What is needed. Please write out exactly the lines of the data below from the line holding "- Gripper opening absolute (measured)" through the line holding "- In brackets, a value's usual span", and leave out the rest.

[Stored entries]
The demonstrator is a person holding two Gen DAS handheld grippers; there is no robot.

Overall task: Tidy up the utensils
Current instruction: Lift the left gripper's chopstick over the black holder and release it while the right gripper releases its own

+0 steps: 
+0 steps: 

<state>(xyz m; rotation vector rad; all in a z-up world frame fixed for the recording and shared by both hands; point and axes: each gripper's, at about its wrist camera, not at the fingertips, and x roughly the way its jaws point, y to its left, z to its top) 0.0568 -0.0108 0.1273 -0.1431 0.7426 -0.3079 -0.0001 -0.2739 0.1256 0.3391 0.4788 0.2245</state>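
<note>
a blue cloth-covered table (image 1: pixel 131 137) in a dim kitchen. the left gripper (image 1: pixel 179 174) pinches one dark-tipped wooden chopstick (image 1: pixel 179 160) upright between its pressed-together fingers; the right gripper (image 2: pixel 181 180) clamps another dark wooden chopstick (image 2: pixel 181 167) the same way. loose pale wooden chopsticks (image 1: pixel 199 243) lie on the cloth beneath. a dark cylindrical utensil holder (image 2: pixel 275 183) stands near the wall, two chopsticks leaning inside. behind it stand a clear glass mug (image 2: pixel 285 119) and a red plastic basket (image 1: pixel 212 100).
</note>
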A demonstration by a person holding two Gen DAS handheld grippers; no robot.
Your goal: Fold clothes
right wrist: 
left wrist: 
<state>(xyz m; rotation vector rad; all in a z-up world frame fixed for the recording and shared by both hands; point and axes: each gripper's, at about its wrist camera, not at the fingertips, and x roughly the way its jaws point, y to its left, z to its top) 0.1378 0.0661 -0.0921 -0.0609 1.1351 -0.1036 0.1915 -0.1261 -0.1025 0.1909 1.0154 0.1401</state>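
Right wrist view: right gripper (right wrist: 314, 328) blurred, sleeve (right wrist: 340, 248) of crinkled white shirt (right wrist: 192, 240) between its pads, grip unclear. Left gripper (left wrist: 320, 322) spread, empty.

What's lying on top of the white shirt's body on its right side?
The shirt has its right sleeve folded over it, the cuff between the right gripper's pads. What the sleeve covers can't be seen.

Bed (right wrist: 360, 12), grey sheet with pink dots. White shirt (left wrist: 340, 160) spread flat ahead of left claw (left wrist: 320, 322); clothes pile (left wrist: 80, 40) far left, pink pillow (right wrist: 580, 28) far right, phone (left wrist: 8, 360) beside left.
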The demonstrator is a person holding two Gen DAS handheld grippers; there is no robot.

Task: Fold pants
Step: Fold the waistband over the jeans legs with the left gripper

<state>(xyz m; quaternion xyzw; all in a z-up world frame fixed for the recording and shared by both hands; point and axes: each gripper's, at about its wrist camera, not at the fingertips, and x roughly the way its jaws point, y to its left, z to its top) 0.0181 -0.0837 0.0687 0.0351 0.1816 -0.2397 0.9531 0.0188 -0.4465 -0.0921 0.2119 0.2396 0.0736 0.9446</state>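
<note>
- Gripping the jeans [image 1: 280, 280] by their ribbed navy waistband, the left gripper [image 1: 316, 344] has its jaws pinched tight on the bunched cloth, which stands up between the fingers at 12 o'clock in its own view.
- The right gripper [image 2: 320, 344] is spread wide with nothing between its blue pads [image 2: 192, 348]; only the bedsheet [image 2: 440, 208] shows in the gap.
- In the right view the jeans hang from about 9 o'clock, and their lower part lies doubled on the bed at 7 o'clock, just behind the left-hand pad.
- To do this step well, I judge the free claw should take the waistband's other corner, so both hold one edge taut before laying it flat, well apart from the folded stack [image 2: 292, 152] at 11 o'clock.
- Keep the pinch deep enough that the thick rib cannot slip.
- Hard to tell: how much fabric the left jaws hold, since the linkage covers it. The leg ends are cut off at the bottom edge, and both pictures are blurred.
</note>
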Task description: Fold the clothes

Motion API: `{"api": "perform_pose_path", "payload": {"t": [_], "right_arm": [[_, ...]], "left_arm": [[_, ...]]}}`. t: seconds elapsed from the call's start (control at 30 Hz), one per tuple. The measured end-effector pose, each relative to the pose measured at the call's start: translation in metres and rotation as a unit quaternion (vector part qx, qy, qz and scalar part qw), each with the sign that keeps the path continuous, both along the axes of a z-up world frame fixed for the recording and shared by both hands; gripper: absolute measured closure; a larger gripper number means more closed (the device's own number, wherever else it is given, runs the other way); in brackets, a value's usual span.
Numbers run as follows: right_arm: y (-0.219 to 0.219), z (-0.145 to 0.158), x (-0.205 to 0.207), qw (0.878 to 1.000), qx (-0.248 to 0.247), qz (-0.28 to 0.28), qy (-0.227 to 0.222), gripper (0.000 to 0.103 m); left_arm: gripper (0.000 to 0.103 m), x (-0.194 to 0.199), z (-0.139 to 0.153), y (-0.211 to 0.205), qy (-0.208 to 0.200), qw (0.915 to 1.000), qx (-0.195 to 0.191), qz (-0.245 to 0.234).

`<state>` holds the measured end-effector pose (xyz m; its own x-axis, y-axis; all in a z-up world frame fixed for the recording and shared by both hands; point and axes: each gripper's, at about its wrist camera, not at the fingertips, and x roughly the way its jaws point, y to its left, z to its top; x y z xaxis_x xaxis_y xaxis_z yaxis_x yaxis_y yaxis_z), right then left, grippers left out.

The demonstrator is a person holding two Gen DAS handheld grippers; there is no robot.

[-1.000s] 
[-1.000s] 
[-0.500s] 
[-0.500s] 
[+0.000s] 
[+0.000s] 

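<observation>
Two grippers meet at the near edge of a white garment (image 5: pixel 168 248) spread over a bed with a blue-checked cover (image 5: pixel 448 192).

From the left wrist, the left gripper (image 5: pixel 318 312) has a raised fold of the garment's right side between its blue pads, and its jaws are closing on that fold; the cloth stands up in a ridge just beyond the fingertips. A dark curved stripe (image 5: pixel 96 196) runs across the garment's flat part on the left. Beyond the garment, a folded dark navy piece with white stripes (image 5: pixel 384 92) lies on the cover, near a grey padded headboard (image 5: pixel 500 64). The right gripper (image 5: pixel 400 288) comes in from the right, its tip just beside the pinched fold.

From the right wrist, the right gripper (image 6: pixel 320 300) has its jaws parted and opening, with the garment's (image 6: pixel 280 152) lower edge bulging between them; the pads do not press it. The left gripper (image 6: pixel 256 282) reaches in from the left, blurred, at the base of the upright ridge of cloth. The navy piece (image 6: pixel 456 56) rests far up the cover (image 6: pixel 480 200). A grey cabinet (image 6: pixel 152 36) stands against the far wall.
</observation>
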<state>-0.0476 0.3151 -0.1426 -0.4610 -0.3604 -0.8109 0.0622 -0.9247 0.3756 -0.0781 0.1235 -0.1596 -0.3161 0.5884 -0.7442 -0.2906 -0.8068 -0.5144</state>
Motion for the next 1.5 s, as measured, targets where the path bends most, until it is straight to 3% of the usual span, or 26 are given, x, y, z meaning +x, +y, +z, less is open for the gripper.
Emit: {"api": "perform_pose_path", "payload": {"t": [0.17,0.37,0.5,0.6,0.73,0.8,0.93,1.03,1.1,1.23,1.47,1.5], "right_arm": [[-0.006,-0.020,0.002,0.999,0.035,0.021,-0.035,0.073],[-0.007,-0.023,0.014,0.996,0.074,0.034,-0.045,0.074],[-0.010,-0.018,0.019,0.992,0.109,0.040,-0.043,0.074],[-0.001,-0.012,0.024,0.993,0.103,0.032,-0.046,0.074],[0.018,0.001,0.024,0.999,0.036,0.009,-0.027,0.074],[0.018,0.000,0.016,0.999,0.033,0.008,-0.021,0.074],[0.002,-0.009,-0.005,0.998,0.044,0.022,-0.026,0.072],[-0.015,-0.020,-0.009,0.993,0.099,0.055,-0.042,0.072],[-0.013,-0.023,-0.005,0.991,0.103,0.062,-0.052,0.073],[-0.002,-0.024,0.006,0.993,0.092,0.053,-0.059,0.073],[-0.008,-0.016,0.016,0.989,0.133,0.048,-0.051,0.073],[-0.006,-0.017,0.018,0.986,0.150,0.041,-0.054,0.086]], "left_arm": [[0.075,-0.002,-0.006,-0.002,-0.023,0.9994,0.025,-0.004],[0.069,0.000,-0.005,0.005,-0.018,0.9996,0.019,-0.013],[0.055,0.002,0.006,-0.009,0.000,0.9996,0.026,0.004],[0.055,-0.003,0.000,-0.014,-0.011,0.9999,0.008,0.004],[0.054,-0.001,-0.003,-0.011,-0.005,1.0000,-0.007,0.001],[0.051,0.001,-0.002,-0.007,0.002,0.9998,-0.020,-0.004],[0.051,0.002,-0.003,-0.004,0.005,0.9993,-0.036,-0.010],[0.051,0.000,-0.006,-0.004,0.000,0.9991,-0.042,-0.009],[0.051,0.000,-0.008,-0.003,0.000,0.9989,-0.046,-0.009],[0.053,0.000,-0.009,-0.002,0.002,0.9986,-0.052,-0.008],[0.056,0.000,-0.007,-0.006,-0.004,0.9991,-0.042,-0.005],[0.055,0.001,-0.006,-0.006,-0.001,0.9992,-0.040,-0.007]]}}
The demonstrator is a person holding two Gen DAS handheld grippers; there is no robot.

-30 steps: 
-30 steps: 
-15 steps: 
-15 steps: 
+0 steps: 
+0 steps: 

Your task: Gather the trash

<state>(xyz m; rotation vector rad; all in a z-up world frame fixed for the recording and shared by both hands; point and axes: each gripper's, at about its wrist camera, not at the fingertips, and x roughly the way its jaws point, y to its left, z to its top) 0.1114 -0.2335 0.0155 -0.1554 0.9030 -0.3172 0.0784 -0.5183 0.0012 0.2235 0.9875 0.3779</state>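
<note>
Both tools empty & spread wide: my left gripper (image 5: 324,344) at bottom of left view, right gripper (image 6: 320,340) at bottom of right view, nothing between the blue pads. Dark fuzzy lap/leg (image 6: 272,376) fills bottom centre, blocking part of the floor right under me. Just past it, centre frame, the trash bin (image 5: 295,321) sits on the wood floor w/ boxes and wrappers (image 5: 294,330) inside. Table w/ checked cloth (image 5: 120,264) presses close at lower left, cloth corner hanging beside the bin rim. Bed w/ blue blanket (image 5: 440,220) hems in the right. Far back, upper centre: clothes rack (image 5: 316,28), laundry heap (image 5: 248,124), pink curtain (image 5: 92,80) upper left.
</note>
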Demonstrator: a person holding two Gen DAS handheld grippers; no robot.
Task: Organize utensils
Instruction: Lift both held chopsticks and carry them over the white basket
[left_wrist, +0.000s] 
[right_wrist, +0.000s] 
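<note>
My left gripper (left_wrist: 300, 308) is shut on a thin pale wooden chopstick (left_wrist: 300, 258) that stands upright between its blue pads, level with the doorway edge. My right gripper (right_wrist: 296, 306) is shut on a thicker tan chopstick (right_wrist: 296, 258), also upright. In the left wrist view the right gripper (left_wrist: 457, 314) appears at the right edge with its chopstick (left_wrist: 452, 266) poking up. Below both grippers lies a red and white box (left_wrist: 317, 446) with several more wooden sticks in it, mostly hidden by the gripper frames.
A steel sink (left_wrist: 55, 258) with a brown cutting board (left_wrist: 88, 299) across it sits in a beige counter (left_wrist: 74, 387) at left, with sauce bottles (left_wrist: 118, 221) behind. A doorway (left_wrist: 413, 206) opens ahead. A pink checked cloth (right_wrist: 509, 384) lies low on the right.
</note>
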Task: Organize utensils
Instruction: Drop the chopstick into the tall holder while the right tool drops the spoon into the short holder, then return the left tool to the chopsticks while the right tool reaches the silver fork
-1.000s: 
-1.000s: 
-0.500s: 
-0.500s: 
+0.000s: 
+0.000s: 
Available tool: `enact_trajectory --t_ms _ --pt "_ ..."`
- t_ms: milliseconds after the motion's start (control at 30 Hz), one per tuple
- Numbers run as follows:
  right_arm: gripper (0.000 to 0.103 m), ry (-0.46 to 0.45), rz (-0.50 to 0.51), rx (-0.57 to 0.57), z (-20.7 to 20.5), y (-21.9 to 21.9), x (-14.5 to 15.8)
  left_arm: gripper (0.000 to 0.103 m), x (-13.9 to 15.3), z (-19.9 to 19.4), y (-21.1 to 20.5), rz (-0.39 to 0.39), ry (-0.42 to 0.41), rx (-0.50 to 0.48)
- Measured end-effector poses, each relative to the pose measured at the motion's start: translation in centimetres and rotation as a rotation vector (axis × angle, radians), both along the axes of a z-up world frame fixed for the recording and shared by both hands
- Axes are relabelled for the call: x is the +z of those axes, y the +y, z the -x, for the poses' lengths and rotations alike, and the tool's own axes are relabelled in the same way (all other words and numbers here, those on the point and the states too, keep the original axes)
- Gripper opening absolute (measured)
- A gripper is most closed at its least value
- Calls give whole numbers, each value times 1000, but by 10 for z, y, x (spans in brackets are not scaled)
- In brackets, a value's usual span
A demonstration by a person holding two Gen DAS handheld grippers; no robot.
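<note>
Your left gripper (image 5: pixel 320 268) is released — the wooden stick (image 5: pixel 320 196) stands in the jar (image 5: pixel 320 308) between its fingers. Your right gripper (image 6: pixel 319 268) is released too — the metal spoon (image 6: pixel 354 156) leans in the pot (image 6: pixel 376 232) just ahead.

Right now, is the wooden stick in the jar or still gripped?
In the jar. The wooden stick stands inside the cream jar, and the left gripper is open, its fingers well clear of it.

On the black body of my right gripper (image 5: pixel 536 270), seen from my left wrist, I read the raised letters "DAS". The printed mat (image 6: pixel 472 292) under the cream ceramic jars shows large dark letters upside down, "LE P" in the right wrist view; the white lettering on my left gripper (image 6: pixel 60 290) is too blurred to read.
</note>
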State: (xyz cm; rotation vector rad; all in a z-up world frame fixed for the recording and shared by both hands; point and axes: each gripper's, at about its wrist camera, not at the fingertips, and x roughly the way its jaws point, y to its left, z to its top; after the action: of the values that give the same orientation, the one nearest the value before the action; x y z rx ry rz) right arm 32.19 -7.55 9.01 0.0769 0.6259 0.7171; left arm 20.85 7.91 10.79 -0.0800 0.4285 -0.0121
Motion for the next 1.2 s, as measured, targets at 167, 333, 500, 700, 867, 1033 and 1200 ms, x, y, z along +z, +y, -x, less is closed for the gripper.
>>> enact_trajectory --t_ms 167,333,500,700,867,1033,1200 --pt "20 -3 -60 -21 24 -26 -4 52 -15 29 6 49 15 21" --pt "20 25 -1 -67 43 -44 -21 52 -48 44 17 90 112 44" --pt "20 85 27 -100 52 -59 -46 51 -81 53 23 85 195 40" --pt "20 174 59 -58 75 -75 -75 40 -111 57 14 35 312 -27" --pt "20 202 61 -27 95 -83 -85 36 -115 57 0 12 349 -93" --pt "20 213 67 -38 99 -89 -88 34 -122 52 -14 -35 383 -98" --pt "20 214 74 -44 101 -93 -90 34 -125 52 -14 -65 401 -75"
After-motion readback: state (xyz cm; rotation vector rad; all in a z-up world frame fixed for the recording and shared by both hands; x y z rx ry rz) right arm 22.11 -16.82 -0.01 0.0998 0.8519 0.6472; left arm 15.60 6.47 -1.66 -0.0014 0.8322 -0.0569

Your solution.
- Gripper opening absolute (measured)
- A gripper is most closed at its least value
- Calls give whole numbers, each value times 1000, but by 10 for z, y, x (spans in brackets are not scaled)
- In brackets, a value's usual span

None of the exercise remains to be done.